_Task to complete_:
When the line containing "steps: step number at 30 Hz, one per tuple" is found in the data below, copy it and each line after it through the line containing "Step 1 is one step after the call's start", exactly and with no others.

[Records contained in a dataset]
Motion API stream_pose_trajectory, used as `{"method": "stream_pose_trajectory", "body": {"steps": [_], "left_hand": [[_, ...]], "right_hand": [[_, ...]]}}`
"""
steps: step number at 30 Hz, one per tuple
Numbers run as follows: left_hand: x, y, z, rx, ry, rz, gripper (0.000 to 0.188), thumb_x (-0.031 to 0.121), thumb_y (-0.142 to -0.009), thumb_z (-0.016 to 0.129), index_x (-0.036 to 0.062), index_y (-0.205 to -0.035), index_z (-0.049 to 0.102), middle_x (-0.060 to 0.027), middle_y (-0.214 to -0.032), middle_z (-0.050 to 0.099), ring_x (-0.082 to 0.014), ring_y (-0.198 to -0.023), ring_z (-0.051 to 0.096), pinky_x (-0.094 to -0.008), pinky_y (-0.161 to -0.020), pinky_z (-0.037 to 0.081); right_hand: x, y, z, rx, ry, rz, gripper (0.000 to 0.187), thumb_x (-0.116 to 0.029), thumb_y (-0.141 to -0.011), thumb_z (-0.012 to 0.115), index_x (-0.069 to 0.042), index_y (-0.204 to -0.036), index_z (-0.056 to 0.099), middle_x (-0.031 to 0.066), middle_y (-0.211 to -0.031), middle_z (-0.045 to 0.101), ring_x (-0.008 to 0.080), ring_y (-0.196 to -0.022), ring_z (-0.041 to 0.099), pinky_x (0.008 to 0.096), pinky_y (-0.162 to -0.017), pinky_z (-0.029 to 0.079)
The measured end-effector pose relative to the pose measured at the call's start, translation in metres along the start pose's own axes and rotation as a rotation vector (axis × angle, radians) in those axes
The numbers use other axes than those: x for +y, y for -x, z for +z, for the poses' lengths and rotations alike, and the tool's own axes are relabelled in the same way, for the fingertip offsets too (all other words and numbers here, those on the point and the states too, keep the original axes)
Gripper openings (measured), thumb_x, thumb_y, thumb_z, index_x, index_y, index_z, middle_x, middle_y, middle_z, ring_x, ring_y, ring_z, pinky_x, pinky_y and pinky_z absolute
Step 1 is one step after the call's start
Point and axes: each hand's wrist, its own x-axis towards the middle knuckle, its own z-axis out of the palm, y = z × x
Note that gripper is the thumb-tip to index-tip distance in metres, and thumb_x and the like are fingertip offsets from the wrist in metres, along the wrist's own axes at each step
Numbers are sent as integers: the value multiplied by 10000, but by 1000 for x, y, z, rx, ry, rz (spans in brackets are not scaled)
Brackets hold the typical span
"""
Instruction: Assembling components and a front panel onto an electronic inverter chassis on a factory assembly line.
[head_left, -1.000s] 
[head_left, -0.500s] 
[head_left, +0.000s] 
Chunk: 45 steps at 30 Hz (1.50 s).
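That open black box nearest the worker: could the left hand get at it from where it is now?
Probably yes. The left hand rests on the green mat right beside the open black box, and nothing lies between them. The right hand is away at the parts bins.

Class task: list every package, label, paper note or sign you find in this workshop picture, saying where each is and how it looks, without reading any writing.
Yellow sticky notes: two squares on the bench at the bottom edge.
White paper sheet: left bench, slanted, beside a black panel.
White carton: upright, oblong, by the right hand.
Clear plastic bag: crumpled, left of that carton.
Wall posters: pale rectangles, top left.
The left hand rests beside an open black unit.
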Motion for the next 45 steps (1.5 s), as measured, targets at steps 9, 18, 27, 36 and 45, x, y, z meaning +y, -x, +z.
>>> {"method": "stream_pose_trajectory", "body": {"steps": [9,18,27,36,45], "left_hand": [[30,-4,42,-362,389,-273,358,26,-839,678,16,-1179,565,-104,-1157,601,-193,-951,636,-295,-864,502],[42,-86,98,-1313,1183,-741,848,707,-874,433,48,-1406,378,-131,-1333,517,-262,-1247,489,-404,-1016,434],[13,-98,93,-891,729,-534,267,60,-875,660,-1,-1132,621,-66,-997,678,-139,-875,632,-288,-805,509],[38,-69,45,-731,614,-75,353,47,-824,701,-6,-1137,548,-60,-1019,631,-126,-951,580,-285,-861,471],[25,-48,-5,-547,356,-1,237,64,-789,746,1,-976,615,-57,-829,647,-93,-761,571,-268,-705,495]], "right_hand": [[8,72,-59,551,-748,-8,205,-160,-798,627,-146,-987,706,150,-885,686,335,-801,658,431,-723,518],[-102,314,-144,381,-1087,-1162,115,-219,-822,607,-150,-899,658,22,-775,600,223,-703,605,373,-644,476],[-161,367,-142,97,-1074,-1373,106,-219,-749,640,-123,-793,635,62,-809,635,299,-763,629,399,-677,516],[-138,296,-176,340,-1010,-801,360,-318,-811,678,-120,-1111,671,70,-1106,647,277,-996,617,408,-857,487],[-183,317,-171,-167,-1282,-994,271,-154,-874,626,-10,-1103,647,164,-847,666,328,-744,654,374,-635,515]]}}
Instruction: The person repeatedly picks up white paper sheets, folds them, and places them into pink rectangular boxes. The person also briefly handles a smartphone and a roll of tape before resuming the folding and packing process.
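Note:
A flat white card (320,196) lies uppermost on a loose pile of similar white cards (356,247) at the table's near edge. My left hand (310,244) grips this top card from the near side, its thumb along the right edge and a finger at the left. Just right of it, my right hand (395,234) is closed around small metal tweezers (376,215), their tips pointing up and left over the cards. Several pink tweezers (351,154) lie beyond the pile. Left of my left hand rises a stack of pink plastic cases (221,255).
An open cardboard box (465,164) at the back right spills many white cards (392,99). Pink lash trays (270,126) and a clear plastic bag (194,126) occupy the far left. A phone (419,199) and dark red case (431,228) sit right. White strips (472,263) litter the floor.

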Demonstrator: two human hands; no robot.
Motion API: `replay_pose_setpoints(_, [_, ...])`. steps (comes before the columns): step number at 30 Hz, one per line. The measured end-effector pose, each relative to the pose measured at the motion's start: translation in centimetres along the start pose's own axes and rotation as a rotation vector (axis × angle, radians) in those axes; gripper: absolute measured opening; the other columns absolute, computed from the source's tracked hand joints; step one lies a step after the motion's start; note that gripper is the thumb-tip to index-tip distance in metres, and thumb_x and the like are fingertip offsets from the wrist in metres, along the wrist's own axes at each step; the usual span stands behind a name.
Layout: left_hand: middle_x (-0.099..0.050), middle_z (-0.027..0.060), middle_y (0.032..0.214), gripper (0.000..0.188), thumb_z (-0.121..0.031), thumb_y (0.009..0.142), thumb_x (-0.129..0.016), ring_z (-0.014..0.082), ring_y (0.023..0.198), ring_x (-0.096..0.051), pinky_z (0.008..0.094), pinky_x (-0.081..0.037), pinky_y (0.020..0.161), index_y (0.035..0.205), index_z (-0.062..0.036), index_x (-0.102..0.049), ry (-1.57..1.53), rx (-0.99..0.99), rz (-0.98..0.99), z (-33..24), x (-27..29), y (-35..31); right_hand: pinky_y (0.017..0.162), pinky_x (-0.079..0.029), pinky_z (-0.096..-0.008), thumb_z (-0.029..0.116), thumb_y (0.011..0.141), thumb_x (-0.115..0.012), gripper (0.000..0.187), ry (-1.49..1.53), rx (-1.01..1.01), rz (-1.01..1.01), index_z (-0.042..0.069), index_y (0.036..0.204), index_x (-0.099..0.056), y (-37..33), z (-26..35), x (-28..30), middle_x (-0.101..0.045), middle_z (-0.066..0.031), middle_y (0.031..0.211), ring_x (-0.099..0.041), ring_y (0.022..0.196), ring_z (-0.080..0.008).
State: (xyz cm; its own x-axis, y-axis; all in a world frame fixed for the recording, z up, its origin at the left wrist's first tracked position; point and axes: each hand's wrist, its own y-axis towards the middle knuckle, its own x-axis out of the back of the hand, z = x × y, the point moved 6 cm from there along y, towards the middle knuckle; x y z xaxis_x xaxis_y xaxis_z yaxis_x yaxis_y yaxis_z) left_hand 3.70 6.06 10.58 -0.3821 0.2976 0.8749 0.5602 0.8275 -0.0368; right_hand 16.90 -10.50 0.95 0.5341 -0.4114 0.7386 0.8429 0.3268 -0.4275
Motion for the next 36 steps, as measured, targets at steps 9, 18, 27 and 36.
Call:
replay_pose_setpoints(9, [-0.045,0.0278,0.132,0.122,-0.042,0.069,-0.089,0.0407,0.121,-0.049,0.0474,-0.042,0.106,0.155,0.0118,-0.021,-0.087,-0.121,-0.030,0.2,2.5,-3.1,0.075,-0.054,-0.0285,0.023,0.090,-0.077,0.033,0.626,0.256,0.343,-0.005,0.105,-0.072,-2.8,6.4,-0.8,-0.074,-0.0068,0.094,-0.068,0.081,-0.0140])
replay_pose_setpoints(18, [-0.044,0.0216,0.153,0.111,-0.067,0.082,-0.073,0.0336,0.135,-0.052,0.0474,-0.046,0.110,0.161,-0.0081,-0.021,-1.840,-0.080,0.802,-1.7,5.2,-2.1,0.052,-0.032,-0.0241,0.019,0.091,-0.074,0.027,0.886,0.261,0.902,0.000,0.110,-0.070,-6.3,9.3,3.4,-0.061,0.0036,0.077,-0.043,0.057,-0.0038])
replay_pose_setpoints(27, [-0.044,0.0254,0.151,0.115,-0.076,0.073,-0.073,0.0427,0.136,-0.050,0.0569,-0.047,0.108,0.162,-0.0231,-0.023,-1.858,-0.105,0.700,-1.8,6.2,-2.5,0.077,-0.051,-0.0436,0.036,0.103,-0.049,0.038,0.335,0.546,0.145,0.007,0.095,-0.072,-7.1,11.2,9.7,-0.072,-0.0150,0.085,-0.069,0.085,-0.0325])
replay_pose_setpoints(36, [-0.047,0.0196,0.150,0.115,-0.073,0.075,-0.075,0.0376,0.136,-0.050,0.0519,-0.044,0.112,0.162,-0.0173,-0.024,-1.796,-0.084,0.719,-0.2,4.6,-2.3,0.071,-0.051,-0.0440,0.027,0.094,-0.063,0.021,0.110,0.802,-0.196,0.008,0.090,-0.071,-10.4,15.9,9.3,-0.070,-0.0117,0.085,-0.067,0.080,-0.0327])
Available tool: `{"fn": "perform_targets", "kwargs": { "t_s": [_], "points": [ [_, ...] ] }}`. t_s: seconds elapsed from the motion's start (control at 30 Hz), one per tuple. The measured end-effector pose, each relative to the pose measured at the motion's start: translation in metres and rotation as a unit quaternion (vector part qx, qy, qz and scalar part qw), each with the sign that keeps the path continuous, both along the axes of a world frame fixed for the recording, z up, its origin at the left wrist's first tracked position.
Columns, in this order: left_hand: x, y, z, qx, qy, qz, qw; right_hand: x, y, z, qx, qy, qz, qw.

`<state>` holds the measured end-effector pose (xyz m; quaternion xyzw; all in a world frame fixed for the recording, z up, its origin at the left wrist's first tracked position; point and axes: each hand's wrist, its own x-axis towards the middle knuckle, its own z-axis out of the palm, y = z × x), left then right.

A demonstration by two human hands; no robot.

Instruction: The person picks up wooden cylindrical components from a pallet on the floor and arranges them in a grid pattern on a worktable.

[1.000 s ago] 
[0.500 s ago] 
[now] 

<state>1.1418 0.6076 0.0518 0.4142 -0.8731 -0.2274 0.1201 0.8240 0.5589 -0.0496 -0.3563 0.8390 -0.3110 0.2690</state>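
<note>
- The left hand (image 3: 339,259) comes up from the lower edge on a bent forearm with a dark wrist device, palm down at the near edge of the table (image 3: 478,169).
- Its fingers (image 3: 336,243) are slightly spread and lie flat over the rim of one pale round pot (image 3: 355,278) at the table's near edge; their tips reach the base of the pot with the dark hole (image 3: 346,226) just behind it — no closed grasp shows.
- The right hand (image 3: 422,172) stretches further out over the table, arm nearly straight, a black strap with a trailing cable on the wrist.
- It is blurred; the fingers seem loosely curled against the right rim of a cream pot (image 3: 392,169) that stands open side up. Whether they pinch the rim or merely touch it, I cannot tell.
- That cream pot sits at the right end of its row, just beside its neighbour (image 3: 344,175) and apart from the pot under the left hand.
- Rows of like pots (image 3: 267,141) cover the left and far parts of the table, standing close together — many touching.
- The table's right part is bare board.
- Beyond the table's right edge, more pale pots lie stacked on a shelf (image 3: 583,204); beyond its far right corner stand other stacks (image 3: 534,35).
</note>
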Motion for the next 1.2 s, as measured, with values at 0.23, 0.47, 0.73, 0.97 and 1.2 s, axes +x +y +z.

_Written answer_:
steps: step number at 30 Hz, one per tuple
Numbers run as follows: left_hand: x, y, z, rx, ry, rz, gripper (0.000 to 0.188), thumb_x (-0.031 to 0.121), thumb_y (-0.142 to -0.009), thumb_z (-0.016 to 0.129), index_x (-0.036 to 0.062), index_y (-0.205 to -0.035), index_z (-0.049 to 0.102), middle_x (-0.060 to 0.027), middle_y (-0.214 to -0.032), middle_z (-0.050 to 0.099), ring_x (-0.082 to 0.014), ring_y (-0.198 to -0.023), ring_z (-0.051 to 0.096), pinky_x (-0.094 to -0.008), pinky_y (-0.161 to -0.020), pinky_z (-0.037 to 0.081); right_hand: x, y, z, rx, ry, rz, gripper (0.000 to 0.187), thumb_x (-0.116 to 0.029), thumb_y (-0.141 to -0.011), thumb_z (-0.012 to 0.115), index_x (-0.069 to 0.042), index_y (-0.204 to -0.036), index_z (-0.056 to 0.099), middle_x (-0.031 to 0.066), middle_y (-0.211 to -0.031), middle_z (-0.045 to 0.101), ring_x (-0.008 to 0.080), ring_y (-0.196 to -0.022), ring_z (-0.041 to 0.099), pinky_x (0.008 to 0.096), pinky_y (-0.162 to -0.017), pinky_z (-0.029 to 0.079)
The measured end-effector pose relative to the pose measured at the call's start, translation in metres along the start pose's own axes and rotation as a rotation vector (axis × angle, radians) in those axes
The numbers use other axes than those: x for +y, y for -x, z for +z, for the poses' lengths and rotations alike, and the tool's own axes are relabelled in the same way, for the fingertip offsets too (all other words and numbers here, those on the point and the states too, keep the original axes)
Gripper openings (measured), thumb_x, thumb_y, thumb_z, index_x, index_y, index_z, middle_x, middle_y, middle_z, ring_x, ring_y, ring_z, pinky_x, pinky_y and pinky_z absolute
Step 1 is one step after the call's start

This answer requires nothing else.